Той ночью она пытается бежать. В пальто с капюшоном, резиновых ботах, туго повязанной косынке, она несколько часов бродит по лесу, постепенно впадая в панику, потом в забытье
Он разговаривает с ней на расстоянии. Мягко, но настойчиво.
Она не может думать об этом мужчине иначе, как о любовнике. Хотя на прежних ее любовников он совершенно не похож.
Она получает от него подарки: на подушке — шелковая нить, сплетенная в изящный замысловатый узелок; на подоконнике — букетик фиалок в чернильнице, наполненной водой; томик стихов Кристины Россетти «Ярмарка домовых», которые Розамунда читает запоем, хотя ничего и не понимает; и еще изумрудное колечко в старинной серебряной оправе, которое однажды утром, выходя, полусонная, из горячей серной ванны, она обнаружила на среднем пальце левой руки. Ощущение такое, словно оно всегда там было.
«Но кому оно раньше принадлежало? — с тревогой думает Розамунда. — Бывшей миссис Либкнехт? Матери? Бабушке? Дочери?»
Она и сама по возрасту годится ему в дочери.
Она едва удерживается от адресованного самой себе вопроса: уж не дочь ли она этого мужчины.

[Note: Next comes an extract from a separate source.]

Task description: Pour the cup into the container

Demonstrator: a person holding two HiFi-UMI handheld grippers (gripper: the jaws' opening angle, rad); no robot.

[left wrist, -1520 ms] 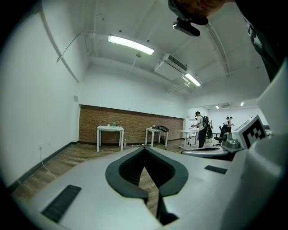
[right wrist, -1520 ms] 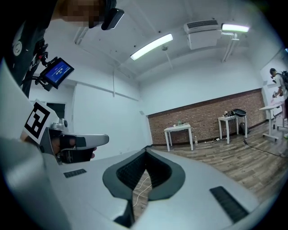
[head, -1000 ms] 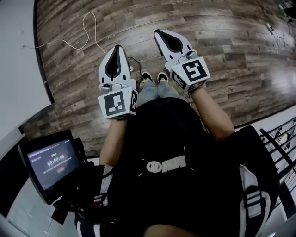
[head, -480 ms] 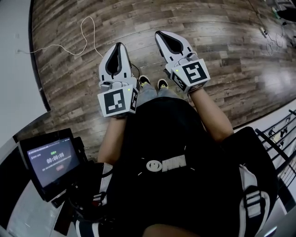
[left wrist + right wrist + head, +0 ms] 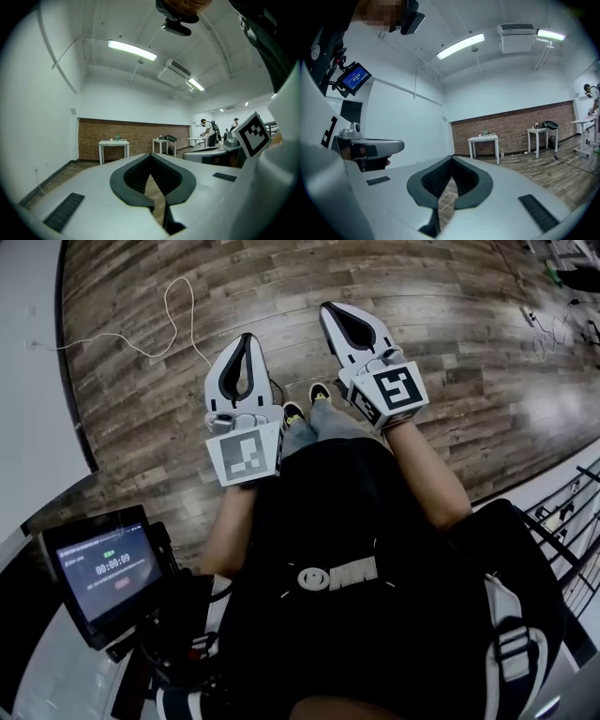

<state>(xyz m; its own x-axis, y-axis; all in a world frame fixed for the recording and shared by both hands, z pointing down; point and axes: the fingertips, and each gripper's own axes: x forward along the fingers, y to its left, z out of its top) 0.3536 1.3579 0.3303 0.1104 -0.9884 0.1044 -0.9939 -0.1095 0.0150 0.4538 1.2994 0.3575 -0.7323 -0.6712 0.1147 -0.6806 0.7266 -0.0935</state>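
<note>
No cup or container shows clearly in any view. I hold both grippers out level in front of the body, over a wooden floor [image 5: 450,324]. The left gripper [image 5: 247,337] is shut, its dark pads meeting at the tips with nothing between them, as the left gripper view [image 5: 151,154] confirms. The right gripper [image 5: 328,306] is also shut and empty, and its tips meet in the right gripper view [image 5: 452,157]. Far ahead, against a brick wall, stands a white table [image 5: 483,138] with a few small items on it; it appears too in the left gripper view [image 5: 114,143].
A white cable [image 5: 178,306] loops on the floor by the white wall [image 5: 28,381]. A small screen [image 5: 103,568] hangs at the person's left hip. A second table [image 5: 541,130] stands further right; people [image 5: 208,130] work at far tables. A dark rack [image 5: 572,512] is at right.
The person has stepped across the floor: the shoes have shifted and the floor and cable have slid in the head view. Both grippers stay shut; the left one sits slightly lower.
</note>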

Она гуляет по лесу, по берегу зацветшего пруда. Наступила осень, ветер, пусть и холодный, даже глаза слезятся, пьянит свежестью. Повсюду густо разрослись морошка, рогоз, земляная груша, они будто звенят на ветру. Моисей Либкнехт наблюдает за ней с близкого расстояния, он всегда настороже, как бы чего не случилось. Высокий, прямой, элегантный мужчина, весьма красивый для своих лет; его чисто выбритое лицо чуть раскраснелось, словно ему жарко; в глазах, отсвечивающих от напряжения серебряным блеском, застыло ожидание; седеющие, кое-где совсем белые волосы гладко зачесаны назад.
— Я вижу вас, доктор Либкнехт, — окликает его Розамунда. — Вам от меня не спрятаться. Я уважаю вас, чту, но я вас не люблю. Я больше не хочу любить мужчин.
Доктор Либкнехт не отвечает.
Когда Розамунда, прищурившись, снова поднимает взгляд, там никого нет.